Dylan Cawley, 32, has $185,682 in student-loan debt and lives in northeastern Pennsylvania
I graduated with a master’s in public health from the University of Pittsburgh in 2013. For my undergraduate degree, I went to a state school, but for my master’s program I had to take out extra loans to pay for my rent and living expenses, which totaled in over $50,000 a year.
With the exception of the six-month grace period after graduation, I’ve been making monthly payments on my loans for over eight years. My federal loans are on income-driven payment, and I’ve been making regular payments on my private loans.
In about four years, I will qualify for the Public Service Loan Forgiveness (PSLF) program, which should forgive about $126,000 of my loans.

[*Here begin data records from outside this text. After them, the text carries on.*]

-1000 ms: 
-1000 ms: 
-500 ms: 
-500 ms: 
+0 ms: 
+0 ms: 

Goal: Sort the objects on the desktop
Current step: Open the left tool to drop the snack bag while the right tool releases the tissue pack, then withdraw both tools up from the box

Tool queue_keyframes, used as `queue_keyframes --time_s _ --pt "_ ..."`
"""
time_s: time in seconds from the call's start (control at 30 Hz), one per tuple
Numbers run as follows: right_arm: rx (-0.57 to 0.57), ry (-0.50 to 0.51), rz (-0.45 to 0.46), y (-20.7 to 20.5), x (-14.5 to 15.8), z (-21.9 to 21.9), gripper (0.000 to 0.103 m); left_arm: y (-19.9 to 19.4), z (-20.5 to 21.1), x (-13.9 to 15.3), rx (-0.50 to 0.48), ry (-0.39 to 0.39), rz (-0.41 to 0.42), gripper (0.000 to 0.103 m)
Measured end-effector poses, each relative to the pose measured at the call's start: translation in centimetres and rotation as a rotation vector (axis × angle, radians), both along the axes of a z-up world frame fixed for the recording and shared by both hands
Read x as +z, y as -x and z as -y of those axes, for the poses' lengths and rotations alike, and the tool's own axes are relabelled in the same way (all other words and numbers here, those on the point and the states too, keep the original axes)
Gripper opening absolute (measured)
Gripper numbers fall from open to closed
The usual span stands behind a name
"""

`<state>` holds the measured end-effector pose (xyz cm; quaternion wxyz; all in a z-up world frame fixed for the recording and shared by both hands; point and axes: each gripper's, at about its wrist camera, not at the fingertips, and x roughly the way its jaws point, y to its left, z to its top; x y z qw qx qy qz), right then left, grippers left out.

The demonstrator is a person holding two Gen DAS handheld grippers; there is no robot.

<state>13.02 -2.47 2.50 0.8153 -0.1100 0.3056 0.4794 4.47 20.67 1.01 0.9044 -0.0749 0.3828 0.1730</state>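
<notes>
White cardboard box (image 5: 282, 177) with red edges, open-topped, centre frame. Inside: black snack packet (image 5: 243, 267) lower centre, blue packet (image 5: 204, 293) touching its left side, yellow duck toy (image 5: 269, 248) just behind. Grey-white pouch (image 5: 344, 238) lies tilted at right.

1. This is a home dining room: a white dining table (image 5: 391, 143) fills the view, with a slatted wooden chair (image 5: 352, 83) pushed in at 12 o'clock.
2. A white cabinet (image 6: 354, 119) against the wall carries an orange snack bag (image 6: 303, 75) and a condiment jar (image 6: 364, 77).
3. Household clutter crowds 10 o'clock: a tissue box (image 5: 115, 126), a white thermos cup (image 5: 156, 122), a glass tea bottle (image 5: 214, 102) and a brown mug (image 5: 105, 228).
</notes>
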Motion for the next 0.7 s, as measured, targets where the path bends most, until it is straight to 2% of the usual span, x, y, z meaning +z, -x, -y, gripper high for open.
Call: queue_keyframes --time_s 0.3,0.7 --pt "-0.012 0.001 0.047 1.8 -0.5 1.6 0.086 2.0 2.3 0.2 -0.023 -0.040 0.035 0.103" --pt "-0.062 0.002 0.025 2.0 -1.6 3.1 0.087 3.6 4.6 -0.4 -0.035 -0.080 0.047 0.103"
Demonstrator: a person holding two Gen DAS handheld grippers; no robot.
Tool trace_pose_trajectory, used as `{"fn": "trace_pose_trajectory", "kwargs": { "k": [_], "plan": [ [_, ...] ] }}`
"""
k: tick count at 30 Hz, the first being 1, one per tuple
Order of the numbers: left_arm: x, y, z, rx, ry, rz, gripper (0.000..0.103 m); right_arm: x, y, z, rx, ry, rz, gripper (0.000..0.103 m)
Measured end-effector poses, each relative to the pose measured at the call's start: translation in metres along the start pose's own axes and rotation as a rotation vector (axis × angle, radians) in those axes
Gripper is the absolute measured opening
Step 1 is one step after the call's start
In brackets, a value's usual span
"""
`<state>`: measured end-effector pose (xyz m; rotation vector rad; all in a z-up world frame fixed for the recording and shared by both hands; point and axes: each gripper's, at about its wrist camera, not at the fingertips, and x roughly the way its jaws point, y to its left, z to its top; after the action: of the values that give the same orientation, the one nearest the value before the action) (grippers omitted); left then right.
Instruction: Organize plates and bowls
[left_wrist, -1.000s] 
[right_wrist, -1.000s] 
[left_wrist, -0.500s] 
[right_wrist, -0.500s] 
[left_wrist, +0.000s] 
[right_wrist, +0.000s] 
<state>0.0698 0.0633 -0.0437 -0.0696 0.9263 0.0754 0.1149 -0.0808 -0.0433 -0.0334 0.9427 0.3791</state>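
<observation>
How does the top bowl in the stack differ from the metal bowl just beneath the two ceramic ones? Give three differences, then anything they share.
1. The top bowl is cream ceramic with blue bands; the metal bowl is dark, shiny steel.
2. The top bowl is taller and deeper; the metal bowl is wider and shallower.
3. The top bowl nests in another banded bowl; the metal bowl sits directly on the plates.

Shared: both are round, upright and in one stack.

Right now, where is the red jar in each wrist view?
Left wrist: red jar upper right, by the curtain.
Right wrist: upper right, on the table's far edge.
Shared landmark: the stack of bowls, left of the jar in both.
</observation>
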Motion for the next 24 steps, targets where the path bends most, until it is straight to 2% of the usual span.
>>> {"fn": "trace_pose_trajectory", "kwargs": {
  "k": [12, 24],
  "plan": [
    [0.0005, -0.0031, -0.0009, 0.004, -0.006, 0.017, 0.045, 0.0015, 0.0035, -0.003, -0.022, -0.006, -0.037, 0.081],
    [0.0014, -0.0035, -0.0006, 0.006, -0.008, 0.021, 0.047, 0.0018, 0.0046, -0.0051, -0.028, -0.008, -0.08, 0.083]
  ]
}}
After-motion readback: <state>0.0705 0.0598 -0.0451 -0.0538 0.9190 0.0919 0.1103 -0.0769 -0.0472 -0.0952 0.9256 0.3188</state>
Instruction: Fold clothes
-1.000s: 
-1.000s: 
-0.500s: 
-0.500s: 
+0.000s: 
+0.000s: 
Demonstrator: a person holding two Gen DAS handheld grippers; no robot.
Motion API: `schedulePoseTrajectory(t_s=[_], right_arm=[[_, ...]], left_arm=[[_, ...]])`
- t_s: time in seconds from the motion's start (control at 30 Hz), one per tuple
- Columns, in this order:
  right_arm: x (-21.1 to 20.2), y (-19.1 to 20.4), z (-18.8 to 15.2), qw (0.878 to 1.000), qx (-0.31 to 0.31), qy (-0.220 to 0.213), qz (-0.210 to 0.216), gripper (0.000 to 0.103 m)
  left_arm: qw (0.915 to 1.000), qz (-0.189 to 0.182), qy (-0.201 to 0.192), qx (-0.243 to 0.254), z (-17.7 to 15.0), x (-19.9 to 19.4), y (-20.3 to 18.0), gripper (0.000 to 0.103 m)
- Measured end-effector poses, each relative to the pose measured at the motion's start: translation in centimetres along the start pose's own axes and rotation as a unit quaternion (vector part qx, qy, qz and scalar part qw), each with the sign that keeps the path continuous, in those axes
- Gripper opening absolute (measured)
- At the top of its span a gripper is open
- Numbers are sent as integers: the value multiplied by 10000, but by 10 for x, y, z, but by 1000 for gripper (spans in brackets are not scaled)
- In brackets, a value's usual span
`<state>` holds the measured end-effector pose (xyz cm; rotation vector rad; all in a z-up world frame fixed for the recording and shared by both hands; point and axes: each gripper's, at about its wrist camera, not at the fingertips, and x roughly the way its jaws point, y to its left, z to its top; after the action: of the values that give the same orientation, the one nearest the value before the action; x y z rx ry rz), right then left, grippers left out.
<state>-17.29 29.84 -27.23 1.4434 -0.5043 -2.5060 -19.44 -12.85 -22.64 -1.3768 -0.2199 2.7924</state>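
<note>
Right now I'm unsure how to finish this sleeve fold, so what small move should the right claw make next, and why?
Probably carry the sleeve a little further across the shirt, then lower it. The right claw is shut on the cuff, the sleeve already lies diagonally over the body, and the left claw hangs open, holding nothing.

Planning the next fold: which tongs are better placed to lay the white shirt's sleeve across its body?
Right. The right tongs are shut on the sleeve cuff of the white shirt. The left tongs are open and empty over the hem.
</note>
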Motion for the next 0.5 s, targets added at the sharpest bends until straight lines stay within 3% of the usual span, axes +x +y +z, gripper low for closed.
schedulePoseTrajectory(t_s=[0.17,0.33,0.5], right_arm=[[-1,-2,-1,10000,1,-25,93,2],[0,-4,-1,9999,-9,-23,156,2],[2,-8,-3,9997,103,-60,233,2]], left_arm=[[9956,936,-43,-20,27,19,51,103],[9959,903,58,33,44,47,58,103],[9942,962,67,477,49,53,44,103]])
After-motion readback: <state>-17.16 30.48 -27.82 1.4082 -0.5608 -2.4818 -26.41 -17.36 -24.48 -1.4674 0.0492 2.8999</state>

The forbearance has given me room to breathe. I’ve always wanted an emergency fund, and thanks to the CARES Act I’ve been able to start one. Once it ends, I’ll have to readjust my budget to include an additional $260 payment.
I think a lot of people who don’t have student loans don’t realize just how stressful it is. We aren’t complaining for no reason.
I’m not holding my breath for student-debt forgiveness. You can’t just forgive all existing student loans. If we forgive all student loans now, we’re going to be in the same situation 15 years from now. We have to start looking at student loans as a whole problem within itself.